Fashion Week is back in London for its 25th anniversary, but aside from the glamour, the hedonistic designs, the glitterati and the parties; this season also receives hundreds of column inches on sizing used on the runway.

This time the issue has been raised because of the use of plus size models. According to reports (read The Guardian article here) a back-stage row erupted at London Fashion Week after knitwear designer, Mark Fast) chose to use ‘normal-sized’ models in his show.

Fast, who is known for his sculpted ‘bodycon’ dresses, used three models who were sizes 12-14 to showcase his designs – which prompted his stylist to resign.

The news emerged after a journalist from the fashion magazine Elle posted a message on Twitter within an hour of the show. Fast’s managing director, Amanda May, said she was ‘so happy we stuck to our guns over the casting’ adding that she was ‘really grateful’ to another stylist, Daniella Agnelli, who had stepped in at the last minute.

Fast used size 12 model Hayley Morley in his catwalk show after working with her for the London Fashion Week photography exhibition, All Walks Beyond the Catwalk.
It launched on Friday at London’s Somerset House with a party attended by prime minister’s wife Sarah Brown (who admitted she had “sneaked out” of a number 10 reception for British designers she was hosting) and Alexandra Shulman, editor of British Vogue, who wrote to leading designers asking for larger-sized clothes for the magazine’s photo shoots. She said: “We have now reached the point where many of the sample sizes don’t comfortably fit even the established star models”.
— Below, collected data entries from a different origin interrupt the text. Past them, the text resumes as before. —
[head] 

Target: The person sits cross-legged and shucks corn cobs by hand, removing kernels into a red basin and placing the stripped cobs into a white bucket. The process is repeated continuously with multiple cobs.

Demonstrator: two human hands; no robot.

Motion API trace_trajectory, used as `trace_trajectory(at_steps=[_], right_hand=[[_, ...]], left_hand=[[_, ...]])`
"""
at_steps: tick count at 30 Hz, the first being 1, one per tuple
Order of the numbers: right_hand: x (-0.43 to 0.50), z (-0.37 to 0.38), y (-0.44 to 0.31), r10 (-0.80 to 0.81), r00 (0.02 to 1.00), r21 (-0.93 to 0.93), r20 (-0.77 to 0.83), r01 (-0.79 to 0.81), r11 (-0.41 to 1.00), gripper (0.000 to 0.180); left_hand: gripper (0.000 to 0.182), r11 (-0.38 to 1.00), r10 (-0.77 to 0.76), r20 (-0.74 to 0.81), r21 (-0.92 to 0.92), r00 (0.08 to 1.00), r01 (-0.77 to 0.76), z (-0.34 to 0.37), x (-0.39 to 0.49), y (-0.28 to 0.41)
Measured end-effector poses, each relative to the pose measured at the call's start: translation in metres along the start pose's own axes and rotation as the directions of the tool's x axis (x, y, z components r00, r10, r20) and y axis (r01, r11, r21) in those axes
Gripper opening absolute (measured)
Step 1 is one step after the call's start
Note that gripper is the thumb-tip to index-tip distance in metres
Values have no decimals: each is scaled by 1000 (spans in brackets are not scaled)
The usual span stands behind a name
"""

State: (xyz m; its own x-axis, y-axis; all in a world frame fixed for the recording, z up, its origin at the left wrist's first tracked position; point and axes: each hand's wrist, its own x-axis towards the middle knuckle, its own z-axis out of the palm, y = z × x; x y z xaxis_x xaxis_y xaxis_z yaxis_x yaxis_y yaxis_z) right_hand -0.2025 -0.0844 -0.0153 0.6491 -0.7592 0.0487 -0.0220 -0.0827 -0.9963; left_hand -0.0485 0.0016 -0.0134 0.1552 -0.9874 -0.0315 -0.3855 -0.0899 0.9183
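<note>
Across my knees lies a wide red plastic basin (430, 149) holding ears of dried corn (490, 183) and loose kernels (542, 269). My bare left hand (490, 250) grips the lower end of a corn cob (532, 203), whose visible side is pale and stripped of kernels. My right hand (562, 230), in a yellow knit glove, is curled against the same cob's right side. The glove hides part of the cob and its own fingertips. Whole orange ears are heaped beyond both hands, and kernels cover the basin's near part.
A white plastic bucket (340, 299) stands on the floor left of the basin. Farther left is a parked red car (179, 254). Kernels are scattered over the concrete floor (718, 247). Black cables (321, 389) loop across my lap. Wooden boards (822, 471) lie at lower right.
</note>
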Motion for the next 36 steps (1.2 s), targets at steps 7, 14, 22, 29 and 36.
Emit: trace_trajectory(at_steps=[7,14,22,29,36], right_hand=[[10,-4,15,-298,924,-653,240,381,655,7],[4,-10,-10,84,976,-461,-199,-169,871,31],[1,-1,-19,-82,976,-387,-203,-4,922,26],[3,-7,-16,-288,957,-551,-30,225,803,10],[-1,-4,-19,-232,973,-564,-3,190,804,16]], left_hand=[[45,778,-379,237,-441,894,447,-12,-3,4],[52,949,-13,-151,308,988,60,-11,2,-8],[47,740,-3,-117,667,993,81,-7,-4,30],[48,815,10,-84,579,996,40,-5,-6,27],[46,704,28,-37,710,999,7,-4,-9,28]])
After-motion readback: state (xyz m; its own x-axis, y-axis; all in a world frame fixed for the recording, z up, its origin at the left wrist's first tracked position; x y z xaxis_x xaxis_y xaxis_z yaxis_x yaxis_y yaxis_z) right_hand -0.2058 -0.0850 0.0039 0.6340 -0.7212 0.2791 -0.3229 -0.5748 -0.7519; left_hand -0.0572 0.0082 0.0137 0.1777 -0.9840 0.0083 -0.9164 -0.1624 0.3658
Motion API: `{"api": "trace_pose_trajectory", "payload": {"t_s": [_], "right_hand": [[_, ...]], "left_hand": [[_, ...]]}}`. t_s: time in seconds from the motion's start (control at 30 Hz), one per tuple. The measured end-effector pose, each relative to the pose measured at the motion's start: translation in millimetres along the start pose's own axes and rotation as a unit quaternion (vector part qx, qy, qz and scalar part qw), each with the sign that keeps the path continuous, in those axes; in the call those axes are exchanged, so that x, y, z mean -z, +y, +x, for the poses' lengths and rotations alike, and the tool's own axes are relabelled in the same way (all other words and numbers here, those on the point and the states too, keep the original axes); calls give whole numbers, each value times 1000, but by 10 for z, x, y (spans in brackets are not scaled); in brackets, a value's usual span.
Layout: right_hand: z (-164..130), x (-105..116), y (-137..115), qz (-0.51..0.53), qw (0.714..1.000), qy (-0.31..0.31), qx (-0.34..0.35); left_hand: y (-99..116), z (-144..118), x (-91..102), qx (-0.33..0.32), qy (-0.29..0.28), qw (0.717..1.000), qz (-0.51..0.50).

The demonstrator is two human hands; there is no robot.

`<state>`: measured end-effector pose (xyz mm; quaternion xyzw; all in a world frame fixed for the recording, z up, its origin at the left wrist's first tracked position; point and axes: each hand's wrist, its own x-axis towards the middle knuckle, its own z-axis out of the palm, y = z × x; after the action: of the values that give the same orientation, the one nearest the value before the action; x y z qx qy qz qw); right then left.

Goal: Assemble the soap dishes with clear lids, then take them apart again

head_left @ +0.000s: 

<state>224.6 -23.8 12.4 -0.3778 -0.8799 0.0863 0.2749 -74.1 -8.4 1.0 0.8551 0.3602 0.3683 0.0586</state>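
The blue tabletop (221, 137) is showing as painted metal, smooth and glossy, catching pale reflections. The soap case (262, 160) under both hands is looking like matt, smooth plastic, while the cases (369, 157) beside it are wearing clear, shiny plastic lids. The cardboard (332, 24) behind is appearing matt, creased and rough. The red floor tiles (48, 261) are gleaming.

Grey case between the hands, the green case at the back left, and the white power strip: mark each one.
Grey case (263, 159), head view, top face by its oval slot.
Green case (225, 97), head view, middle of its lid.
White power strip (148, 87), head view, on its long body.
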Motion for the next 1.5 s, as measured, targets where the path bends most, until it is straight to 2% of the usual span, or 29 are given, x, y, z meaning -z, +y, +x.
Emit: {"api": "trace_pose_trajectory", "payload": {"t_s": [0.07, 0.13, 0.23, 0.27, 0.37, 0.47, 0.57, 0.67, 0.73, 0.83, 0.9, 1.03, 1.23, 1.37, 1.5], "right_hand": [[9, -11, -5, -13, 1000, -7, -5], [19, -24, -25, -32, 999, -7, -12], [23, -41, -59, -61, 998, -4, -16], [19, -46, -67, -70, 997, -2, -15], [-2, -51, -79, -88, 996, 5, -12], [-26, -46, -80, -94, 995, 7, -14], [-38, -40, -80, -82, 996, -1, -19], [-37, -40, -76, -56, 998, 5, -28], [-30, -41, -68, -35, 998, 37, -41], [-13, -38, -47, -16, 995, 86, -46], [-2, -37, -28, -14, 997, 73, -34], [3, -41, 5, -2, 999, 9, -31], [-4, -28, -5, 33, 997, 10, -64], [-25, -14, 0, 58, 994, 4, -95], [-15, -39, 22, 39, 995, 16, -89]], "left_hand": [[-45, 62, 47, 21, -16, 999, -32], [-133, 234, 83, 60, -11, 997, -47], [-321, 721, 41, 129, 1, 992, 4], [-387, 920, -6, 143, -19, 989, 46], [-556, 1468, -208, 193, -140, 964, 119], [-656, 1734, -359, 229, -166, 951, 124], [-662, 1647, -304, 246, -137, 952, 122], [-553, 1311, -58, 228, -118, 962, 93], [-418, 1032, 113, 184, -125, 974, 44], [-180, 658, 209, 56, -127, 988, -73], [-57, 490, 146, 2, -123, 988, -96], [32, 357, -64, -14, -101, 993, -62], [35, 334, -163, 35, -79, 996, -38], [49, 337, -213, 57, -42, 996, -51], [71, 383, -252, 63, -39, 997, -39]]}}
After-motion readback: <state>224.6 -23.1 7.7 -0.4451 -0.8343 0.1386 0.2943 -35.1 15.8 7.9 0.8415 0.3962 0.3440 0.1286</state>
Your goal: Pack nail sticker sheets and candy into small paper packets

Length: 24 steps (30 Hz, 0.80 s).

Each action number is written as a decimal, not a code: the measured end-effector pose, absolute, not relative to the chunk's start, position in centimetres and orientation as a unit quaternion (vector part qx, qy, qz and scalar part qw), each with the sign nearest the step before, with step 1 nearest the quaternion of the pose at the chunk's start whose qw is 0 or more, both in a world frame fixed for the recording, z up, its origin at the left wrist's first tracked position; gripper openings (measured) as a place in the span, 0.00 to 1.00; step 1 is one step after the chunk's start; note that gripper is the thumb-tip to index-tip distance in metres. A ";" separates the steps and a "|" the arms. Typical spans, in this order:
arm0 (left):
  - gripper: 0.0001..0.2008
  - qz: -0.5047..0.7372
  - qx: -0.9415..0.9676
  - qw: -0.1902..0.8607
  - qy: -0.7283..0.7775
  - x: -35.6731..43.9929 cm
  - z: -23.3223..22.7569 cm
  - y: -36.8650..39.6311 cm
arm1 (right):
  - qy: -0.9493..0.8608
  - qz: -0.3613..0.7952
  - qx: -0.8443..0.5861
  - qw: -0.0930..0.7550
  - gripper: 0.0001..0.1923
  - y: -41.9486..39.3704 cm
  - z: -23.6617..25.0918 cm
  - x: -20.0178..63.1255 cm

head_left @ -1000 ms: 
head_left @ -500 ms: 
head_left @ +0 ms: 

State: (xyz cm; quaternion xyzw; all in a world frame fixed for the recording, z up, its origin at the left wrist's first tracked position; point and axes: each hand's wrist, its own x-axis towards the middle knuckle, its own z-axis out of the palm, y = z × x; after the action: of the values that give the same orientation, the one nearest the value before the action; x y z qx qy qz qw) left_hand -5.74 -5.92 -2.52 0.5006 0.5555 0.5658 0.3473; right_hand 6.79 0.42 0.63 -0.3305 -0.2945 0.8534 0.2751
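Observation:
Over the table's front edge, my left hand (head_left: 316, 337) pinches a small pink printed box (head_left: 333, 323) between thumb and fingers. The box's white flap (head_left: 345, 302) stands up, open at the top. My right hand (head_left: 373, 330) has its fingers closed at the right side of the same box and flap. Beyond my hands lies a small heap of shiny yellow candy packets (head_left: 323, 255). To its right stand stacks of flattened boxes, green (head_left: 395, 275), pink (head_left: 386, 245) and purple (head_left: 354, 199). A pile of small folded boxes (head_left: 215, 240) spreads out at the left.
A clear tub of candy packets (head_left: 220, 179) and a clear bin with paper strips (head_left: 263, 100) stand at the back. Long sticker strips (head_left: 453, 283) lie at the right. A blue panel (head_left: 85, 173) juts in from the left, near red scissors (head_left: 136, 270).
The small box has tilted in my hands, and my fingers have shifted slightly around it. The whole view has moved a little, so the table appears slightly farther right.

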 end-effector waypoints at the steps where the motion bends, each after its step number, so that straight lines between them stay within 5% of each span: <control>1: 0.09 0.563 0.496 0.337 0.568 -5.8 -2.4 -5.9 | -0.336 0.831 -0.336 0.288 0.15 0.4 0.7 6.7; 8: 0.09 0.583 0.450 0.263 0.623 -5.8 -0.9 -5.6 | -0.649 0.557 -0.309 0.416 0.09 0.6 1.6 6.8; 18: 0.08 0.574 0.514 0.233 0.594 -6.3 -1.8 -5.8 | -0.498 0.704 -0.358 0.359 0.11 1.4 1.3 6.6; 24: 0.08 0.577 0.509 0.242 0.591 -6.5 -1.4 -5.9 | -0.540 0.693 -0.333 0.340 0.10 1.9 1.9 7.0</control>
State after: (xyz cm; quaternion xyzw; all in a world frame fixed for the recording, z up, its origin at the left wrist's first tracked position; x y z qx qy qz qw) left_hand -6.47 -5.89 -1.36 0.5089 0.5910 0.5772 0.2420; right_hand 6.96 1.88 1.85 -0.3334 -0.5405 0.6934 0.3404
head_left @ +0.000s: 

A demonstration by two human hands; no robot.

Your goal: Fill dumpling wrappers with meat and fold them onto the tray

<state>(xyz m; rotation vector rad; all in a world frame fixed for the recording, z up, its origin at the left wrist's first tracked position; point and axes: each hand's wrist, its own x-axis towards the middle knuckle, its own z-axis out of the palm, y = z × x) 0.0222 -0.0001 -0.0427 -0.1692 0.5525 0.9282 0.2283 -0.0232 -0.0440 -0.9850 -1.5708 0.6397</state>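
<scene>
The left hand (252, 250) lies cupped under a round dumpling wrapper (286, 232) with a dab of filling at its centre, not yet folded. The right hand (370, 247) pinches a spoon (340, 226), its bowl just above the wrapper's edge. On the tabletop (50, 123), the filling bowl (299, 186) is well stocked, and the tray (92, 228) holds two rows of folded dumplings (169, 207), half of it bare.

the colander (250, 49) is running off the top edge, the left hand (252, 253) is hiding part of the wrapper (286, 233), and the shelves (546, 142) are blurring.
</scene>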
The exhibition features models aged 18 to 65, in sizes 8 to 16, wearing outfits created by young London designers. It aims to change the narrow vision of beauty offered by the fashion world. The size issue is always a sore point within the industry. The 2007 Model Health Inquiry was launched by the British Fashion Council in response to the death from starvation of several models who had been slaves to the size-zero trend. It failed to set out any firm industry guidelines but the debate has gained momentum; this month, plus-size model Crystal Renn launched her autobiography at a glittering Manhattan party and talked of a new vogue for women “lush and sparkly without a jutting collarbone in sight”.

All Walks Beyond the Catwalk aims to change the perception of young designers towards age and weight. Exhibition curator and fashion TV presenter Caryn Franklin said: “Working with designers early in their career to introduce this shift is crucial.” In Fast, she may have found her first true convert.